From dbe4e2f42830fd5f90391472802309bbc9d1a8ef Mon Sep 17 00:00:00 2001
From: Paul Eggert <egg...@cs.ucla.edu>
Date: Tue, 24 Jun 2025 20:01:04 -0700
Subject: [PATCH 04/19] =?UTF-8?q?od:=20don=E2=80=99t=20assume=20no=20holes?=
 =?UTF-8?q?=20in=20wide=20unsigned?=
MIME-Version: 1.0
Content-Type: text/plain; charset=UTF-8
Content-Transfer-Encoding: 8bit

Also, fix minor related typos.
* src/od.c (MAX_INTEGRAL_TYPE_SIZE, MAX_ADDRESS_LENGTH):
Now a constant, not a macro.
(MAX_INTEGRAL_TYPE_WIDTH): New constant.  Use it instead of
CHAR_BIT, so as not to assume that uintmax_t and unsigned long
long int are hole-free.  This doesn’t matter on practical porting
targets, though there is still a mainframe or two that have holes.
(FMT_BYTES_ALLOCATED): Fix typo by changing "jd" to "jo".
Fix off-by-one typo in static assertion.
---
 src/od.c | 10 +++++-----
 1 file changed, 5 insertions(+), 5 deletions(-)

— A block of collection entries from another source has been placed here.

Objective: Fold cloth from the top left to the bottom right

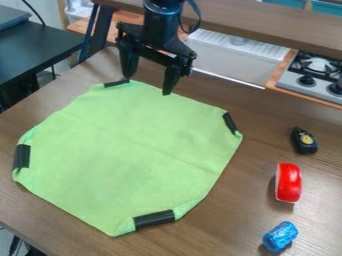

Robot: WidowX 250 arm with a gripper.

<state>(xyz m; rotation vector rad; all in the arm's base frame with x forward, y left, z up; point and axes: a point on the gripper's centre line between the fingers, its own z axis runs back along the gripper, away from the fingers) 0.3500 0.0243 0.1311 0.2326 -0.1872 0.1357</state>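
1. My gripper [147, 86]: released, fingers parted, at the far edge of the cloth [133, 150].
2. Cloth: green, spread on the worktop [227, 222], black strips [154, 219] at four corners.
3. Right of cloth in view: black item [304, 141], red item [288, 183], blue item [280, 236].

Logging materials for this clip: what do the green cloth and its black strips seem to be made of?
The green cloth looks like soft matte fabric, perhaps microfiber, given its faint creases. The black strips look like dull tape: flat, straight-edged.
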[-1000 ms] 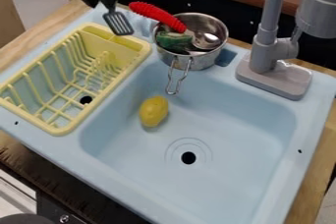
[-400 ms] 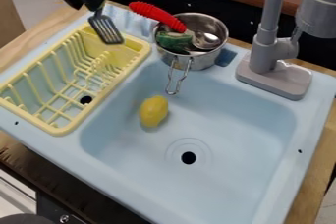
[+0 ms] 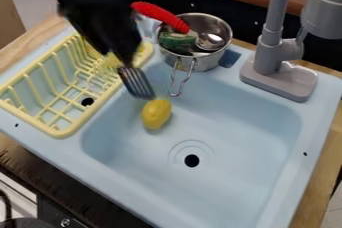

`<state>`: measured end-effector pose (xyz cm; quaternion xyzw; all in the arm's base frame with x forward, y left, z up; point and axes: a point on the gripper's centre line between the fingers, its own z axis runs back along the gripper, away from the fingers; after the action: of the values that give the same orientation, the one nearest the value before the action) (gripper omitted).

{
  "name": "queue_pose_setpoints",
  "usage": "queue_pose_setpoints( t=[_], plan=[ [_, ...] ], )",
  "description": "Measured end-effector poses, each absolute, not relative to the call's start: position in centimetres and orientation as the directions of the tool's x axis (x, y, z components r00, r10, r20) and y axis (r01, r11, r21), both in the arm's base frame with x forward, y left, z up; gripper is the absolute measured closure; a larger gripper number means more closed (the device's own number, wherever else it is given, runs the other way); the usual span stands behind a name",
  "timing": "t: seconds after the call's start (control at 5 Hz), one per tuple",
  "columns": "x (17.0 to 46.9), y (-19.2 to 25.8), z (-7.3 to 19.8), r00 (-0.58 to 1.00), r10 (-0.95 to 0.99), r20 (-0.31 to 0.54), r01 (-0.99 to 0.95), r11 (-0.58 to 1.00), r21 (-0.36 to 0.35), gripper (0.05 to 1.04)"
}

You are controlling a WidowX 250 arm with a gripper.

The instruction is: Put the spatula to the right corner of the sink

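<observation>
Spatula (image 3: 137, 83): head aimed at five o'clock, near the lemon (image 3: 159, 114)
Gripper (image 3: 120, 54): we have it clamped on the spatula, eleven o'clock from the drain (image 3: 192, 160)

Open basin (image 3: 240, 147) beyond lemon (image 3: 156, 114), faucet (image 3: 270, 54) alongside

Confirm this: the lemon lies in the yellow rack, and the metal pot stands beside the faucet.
The rack is wrong: the camera view shows the lemon lying in the sink. The metal pot does stand beside the faucet.
</observation>
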<state>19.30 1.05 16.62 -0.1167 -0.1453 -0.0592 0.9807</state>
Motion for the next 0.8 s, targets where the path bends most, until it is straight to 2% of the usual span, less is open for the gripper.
queue_pose_setpoints(
  t=[0.4,0.8],
  plan=[
    [18.3,-5.7,13.5,0.954,-0.1,0.283,0.164,0.962,-0.216,0.68],
    [19.9,-9.7,9.0,0.974,-0.048,0.221,0.078,0.989,-0.129,0.68]
  ],
)
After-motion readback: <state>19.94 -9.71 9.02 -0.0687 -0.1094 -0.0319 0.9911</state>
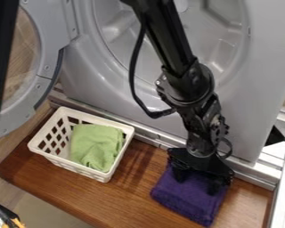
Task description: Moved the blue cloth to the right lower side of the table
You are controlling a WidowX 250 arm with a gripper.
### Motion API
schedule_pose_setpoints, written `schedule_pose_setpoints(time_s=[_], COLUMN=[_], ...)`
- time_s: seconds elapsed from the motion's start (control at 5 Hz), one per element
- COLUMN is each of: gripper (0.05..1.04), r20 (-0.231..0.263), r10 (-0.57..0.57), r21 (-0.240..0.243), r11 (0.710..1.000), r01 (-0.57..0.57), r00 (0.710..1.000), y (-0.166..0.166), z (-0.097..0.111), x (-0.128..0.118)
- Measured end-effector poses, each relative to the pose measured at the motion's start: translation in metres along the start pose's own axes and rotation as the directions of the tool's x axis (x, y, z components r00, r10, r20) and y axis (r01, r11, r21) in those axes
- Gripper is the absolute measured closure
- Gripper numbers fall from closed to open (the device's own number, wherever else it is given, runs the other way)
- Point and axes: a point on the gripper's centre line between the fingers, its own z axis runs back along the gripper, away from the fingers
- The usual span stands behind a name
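Arm (168,44): in from the top edge of the view, it drops past the round opening of the washing machine (85,71), leaning a little to the right as it goes; a black cable (133,73) bows out on its left side.
Wrist (201,144): down over the right part of the wooden bench (97,200), pointing steeply downward.
Gripper (197,180): right down at the blue cloth, fingers spread well apart, one to the left and one to the right; whether any fabric is caught between them, I cannot tell.
Blue cloth (186,198): a deep purplish blue, folded into a thick pad, lying on the bench toward its right end, under the gripper and stretching toward the front edge.
Basket (71,167): white, over on the bench's left half, with a crumpled green cloth (97,147) inside.
Door (48,53): swung open at the left, beyond the basket.
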Motion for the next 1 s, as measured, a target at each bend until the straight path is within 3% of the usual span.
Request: schedule_pose_setpoints(time_s=[0.6, 1.0], gripper=[0.085, 0.085], r20=[0.001, -0.002], r10=[-0.099, -0.103], r21=[-0.019, -0.04], r11=[0.995, 0.994], r01=[0.099, 0.103], r00=[0.995, 0.995], y=[-0.028, -0.032], z=[-0.002, -0.001], x=[-0.014, -0.019])
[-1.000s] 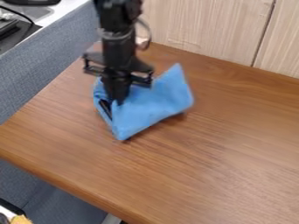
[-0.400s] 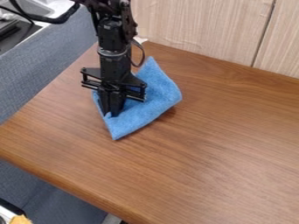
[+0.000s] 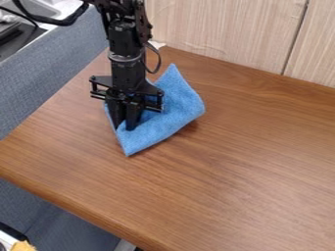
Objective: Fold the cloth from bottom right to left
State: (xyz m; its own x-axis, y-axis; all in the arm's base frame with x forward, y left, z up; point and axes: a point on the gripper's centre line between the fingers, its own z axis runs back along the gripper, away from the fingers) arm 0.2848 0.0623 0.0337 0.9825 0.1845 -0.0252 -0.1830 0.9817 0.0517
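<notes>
The black gripper (image 3: 124, 128) hangs straight down over the left part of the blue cloth (image 3: 169, 114). Its two fingers stand a little apart, with their tips low at the cloth's left edge. The cloth lies crumpled and partly folded on the table, one corner pointing to the back and another to the front. Behind the gripper, part of the cloth's left side is hidden.
The brown wooden table (image 3: 216, 181) has its rounded front edge at the lower left. Wood-grain panels (image 3: 226, 32) stand along its back, and a grey-blue partition (image 3: 52, 73) runs down the left side.
Over the last second the gripper has moved slightly left and lower, and the cloth's right side has shifted left and settled. Most recently the fingers have spread slightly.
</notes>
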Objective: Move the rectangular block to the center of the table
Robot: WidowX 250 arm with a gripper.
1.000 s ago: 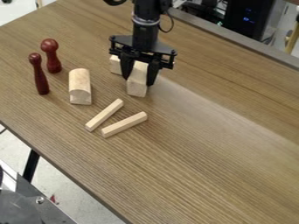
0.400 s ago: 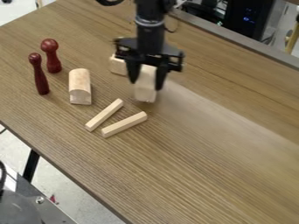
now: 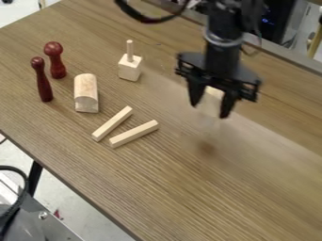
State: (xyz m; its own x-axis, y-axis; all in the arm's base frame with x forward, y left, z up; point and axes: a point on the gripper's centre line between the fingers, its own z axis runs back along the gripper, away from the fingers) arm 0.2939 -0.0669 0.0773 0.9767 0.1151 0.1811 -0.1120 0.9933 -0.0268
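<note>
Black gripper [image 3: 211, 109] hung over the desk [image 3: 207, 188], jaws clamped on the rectangular wooden block [image 3: 211, 97], which was right of two wooden sticks [image 3: 134, 133], a pegged cube [image 3: 129, 70], an arched block [image 3: 85, 90] and two dark-red pins [image 3: 56, 61]

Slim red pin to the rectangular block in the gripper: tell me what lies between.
In the camera view, the half-round block lies between the slim red pin and the rectangular block in the gripper, nearer the pin.

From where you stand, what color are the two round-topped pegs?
Both pegs are dark red, clearest in the camera view.
</note>
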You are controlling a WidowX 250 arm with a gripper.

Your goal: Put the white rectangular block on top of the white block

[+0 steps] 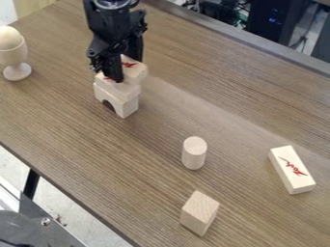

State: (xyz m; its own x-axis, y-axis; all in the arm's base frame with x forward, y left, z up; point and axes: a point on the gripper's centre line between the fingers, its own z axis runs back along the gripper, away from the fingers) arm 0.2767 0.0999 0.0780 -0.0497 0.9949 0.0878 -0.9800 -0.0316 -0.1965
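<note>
While the arm (111, 30) hangs over stacked blocks (129, 104), I cannot tell the opening or hold of the gripper (126, 67).

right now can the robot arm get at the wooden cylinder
Probably, once the gripper is away from the stacked blocks: nothing stands between them and the cylinder.

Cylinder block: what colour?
Pale, natural wood tone on the cylinder block; the camera view shows it best.
</note>
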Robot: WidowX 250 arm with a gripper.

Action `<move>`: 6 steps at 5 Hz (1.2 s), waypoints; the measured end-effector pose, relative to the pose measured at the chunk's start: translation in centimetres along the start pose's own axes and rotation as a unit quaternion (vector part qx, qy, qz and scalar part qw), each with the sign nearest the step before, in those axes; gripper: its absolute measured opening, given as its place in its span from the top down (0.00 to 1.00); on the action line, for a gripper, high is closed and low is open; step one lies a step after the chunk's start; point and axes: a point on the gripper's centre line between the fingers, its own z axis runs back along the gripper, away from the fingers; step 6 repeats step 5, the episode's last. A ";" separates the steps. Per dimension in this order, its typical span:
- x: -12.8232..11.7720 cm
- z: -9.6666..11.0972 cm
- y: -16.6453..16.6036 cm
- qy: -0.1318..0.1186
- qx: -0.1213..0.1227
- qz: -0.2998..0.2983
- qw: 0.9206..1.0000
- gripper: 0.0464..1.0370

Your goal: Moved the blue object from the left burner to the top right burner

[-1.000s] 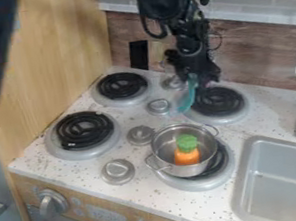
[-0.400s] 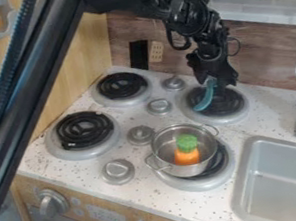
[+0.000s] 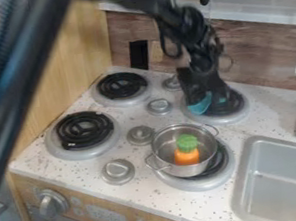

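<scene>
The black gripper (image 3: 208,94) is low over the top right burner (image 3: 238,116), at the burner's left and middle part. Right against its lower end is the blue object (image 3: 200,104), at the left side of that burner. The upper part of the blue object is hidden by the gripper, and I cannot tell whether it rests on the coil. The left burner (image 3: 84,130) has a bare black coil.
A metal pot (image 3: 161,154) holding an orange and green toy (image 3: 186,151) stands on the front right burner. The back left burner (image 3: 122,85) is bare. Several round metal knobs stand between the burners. A sink (image 3: 285,167) is at the right.
The gripper and blue object first moved right to the top right burner. Since then the gripper has come lower and slightly left, and the blue object shows less of its length.
</scene>
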 end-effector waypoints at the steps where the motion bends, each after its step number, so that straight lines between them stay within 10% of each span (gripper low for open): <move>1: -0.4 3.5 0.8 0.010 -0.006 0.027 1.000 0.04; 2: -2.0 6.0 1.7 0.036 -0.013 0.053 0.998 0.04; 4: -6.9 8.7 4.4 0.177 -0.082 0.129 0.972 0.04; 6: -7.2 9.8 4.2 0.183 -0.086 0.125 0.971 0.04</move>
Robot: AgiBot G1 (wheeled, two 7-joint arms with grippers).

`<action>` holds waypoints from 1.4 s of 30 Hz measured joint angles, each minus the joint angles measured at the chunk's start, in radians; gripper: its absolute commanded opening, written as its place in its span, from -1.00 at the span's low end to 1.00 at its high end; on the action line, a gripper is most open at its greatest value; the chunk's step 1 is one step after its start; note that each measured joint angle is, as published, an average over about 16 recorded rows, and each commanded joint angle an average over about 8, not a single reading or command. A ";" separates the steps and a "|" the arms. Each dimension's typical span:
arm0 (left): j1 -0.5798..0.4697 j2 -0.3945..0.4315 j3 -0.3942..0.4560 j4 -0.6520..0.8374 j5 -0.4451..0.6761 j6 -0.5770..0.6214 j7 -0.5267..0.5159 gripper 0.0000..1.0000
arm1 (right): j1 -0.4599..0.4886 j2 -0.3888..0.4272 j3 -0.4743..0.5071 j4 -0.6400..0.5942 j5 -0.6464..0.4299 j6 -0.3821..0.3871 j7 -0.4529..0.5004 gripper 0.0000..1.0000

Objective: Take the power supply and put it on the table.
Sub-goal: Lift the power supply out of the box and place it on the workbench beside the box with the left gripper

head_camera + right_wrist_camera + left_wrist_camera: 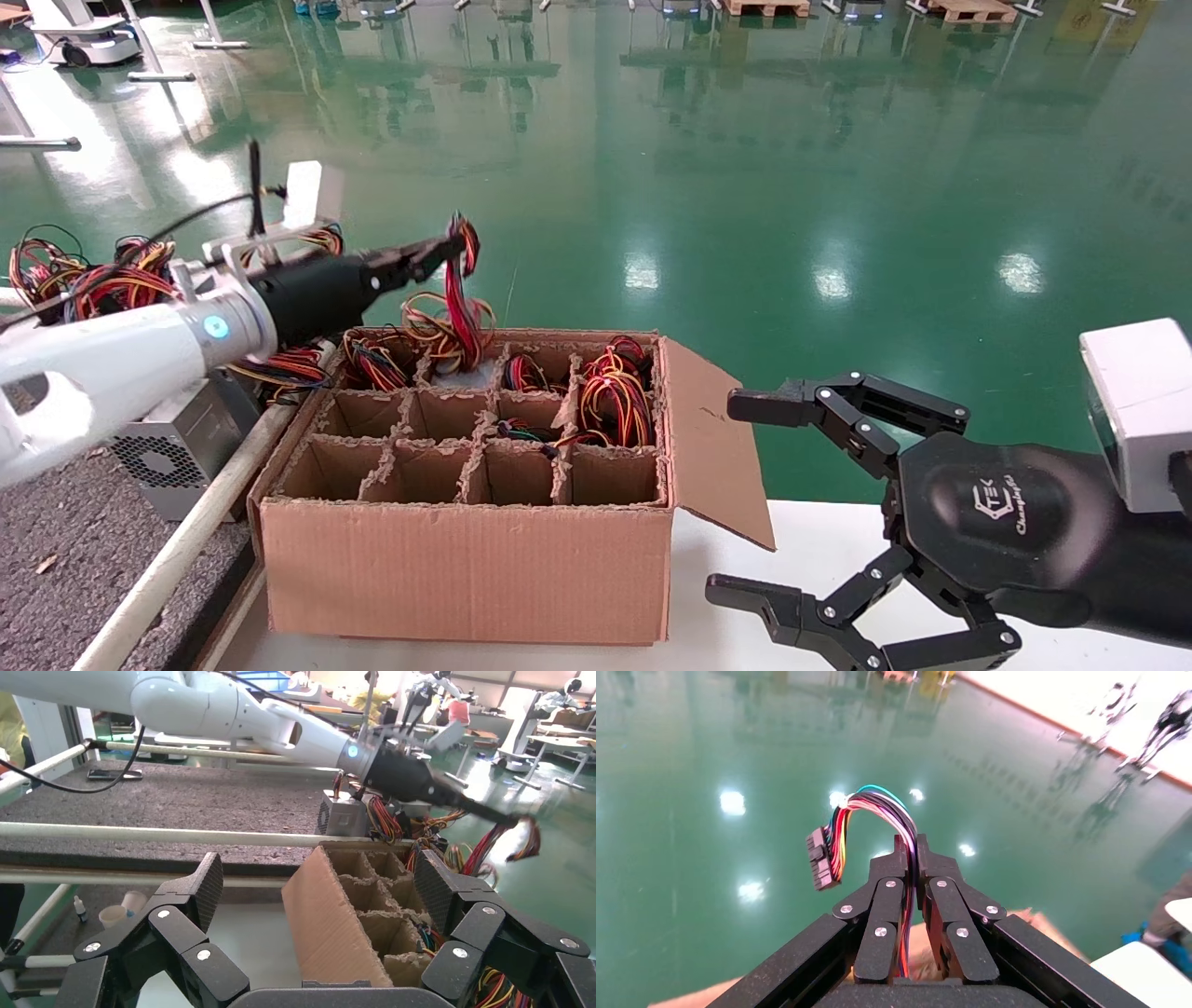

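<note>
My left gripper [456, 244] is raised over the back of the cardboard box [466, 568] and is shut on the power supply's wire bundle [453, 298]. In the left wrist view the red, purple and yellow wires [877, 808] run between the shut fingers [910, 843] and end in a black connector [821, 859]. The wires drop into a back compartment, where only a pale patch of the power supply's body [461, 377] shows. The dark speckled table [56, 568] lies left of the box. My right gripper [736, 499] hangs open right of the box, holding nothing.
Another grey unit [177, 447] with tangled wires stands on the table behind the white rail [177, 550]. The box has a cardboard divider grid, several cells holding wire bundles [610, 396], and an open flap [717, 438] facing my right gripper [318, 881]. Beyond is green floor.
</note>
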 measured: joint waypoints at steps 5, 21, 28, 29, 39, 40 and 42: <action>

diff --git a/src/od.c b/src/od.c
index c1cdd310a..8781a2258 100644
--- a/src/od.c
+++ b/src/od.c
@@ -92,7 +92,8 @@ enum output_format
     CHARACTER
   };
 
-#define MAX_INTEGRAL_TYPE_SIZE sizeof (unsigned long long int)
+enum { MAX_INTEGRAL_TYPE_SIZE = sizeof (unsigned long long int) };
+enum { MAX_INTEGRAL_TYPE_WIDTH = ULLONG_WIDTH };
 
 /* The maximum number of bytes needed for a format string, including
    the trailing nul.  Each format string expects a variable amount of
@@ -104,13 +105,13 @@ enum
            (sizeof "%*.99" + 1
             + MAX (sizeof "ld",
                    MAX (sizeof "jd",
-                        MAX (sizeof "jd",
+                        MAX (sizeof "jo",
                              MAX (sizeof "ju",
                                   sizeof "jx")))))
   };
 
 /* Ensure that our choice for FMT_BYTES_ALLOCATED is reasonable.  */
-static_assert (MAX_INTEGRAL_TYPE_SIZE * CHAR_BIT / 3 <= 99);
+static_assert (MAX_INTEGRAL_TYPE_WIDTH <= 3 * 99);
 
 /* Each output format specification (from '-t spec' or from
    old-style options) is represented by one of these structures.  */
@@ -202,8 +203,7 @@ static int address_base;
 
 /* The number of octal digits required to represent the largest
    address value.  */
-#define MAX_ADDRESS_LENGTH \
-  ((sizeof (uintmax_t) * CHAR_BIT + CHAR_BIT - 1) / 3)
+enum { MAX_ADDRESS_LENGTH = UINTMAX_WIDTH / 3 + (UINTMAX_WIDTH % 3 != 0) };
 
 /* Width of a normal address.  */
 static int address_pad_len;
-- 
2.50.0

From 35d9bf6915bff5d88dd2246ae5a157db838c64f1 Mon Sep 17 00:00:00 2001
From: Paul Eggert <egg...@cs.ucla.edu>
Date: Tue, 24 Jun 2025 20:34:29 -0700
Subject: [PATCH 05/19] od: prefer idx_t to size_t

This helps find overflow bugs when compiling with -fsanitize=undefined.
* src/od.c (struct tspec, bytes_per_block, PRINT_FIELDS)
(PRINT_TYPE, print_named_ascii, print_ascii, decode_one_format)
(skip, write_block, read_block, dump, main):
Use idx_t, not size_t.
---
 src/od.c | 57 ++++++++++++++++++++++++--------------------------------
 1 file changed, 24 insertions(+), 33 deletions(-)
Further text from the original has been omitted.